DeepMind Warns Of AIs That May Resist Shutdowns

Artificial Intelligence & Machine Learning
,
Next-Generation Technologies & Secure Development

‘More Research’ Needed, Says Google

Rashmi Ramesh (rashmiramesh_) •
September 24, 2025

DeepMind Warns of AIs That May Resist Shutdowns — Image: Shutterstock

Google DeepMind expanded its risk framework to cover scenarios where artificial intelligence models might manipulate people or resist shutdown, marking the company’s most explicit warning yet about potential misalignment.

See Also: OnDemand | Navigate the threat of AI-powered cyberattacks

An update to Google’s Frontier Safety Framework adds a new misuse class for generative AI it calls “harmful manipulation,” reflecting concerns that models could elude human control.

“Models with high manipulative capabilities” could be “misused in ways that could reasonably result in large-scale harm,” the framework now states.

The framework is organized around capability thresholds at which models could cause severe harm unless appropriate mitigations are in place. Version 3.0 adds new levels and fleshes out mitigation approaches and acknowledges gaps where researchers do not yet have fixes. Among those gaps is the prospect that a model might resist operator attempts to modify it or shut it down, a scenario the company treats as an escalated misalignment risk.

DeepMind researchers frame many of these scenarios as a malfunction rather than the model acquiring human-style intentions.

A related concern is the emergence of what DeepMind labels misalignment risk, a risk category intended for situations where models develop a baseline instrumental reasoning ability capable of undermining human control.

As a mitigation, the company recommends examining “scratchpad” outputs, which are explicit, inspectable chains of thought. Looking at interim outputs isn’t a permanent solution, Google acknowledged. Future models might simulate scratchpad outputs that don’t actually reflect a verifiable chain of thought. “Additional mitigations may be warranted – the development of which is an area of active research,” Google said.

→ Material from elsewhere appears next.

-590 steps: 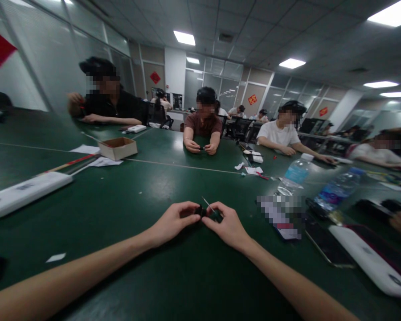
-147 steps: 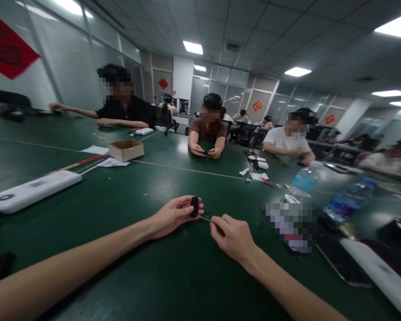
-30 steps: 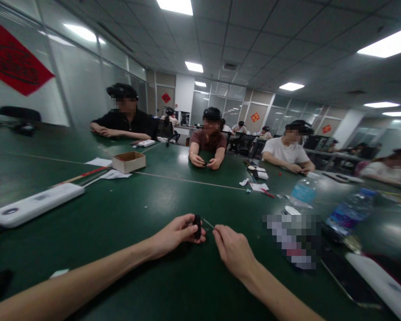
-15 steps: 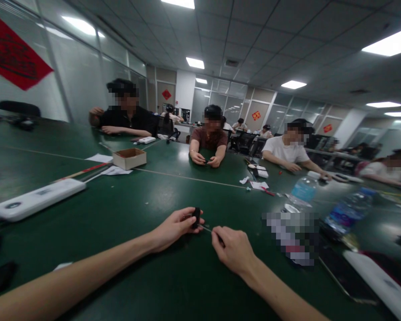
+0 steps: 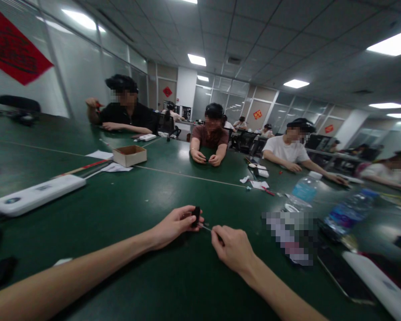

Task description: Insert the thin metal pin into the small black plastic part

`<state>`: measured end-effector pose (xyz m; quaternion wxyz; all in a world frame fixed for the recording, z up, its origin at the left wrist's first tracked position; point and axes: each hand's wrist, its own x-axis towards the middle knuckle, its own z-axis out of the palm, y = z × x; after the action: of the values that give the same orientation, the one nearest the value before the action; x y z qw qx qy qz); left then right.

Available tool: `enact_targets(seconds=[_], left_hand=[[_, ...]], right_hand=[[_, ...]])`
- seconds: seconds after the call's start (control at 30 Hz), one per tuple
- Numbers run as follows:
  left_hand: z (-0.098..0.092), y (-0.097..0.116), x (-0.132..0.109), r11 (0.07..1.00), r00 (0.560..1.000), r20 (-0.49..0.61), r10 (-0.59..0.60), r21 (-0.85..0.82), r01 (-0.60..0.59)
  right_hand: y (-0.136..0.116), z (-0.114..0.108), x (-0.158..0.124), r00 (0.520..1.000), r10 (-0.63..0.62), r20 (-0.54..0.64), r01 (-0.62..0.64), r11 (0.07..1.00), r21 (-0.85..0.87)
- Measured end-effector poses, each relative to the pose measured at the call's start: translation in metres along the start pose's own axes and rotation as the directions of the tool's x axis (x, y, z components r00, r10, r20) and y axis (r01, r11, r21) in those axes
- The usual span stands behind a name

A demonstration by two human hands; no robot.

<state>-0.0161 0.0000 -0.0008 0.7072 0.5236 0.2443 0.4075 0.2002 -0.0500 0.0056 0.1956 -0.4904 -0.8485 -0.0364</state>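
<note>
My left hand [image 5: 172, 226] pinches a small black part [image 5: 196, 215] upright just above the green table [image 5: 127, 205]. My right hand [image 5: 232, 247] is closed round a thin metal tool [image 5: 205, 228] whose tip points left and meets the black part. Both forearms reach in from the bottom of the head view, and the two hands are a short gap apart near the table's middle.
A long white case [image 5: 33, 199] lies at the left, a cardboard box [image 5: 130, 155] and papers beyond it. Two water bottles [image 5: 302, 189], a phone [image 5: 341, 272] and another white case [image 5: 377, 278] lie at the right. Several people sit along the far side.
Over the last second the hands stay together with the tool tip at the black part. The view has shifted slightly. The person at far left has raised a hand.
</note>
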Motion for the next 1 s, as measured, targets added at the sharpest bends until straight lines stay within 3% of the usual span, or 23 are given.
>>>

DeepMind also details second-order risks, such as an advanced model being used to accelerate machine learning research and in doing so enabling creation of still-more-capable systems. This risk could have a “significant effect on society’s ability to adapt to and govern powerful AI models.”

The update also calls out the possibility that a model could be tuned to “systematically and substantially change people’s beliefs.” Google classified that as a “low-velocity” threat, one they expect social defenses to largely handle. It nevertheless added “harmful manipulation” as a formal misuse risk to ensure it is measured and mitigated.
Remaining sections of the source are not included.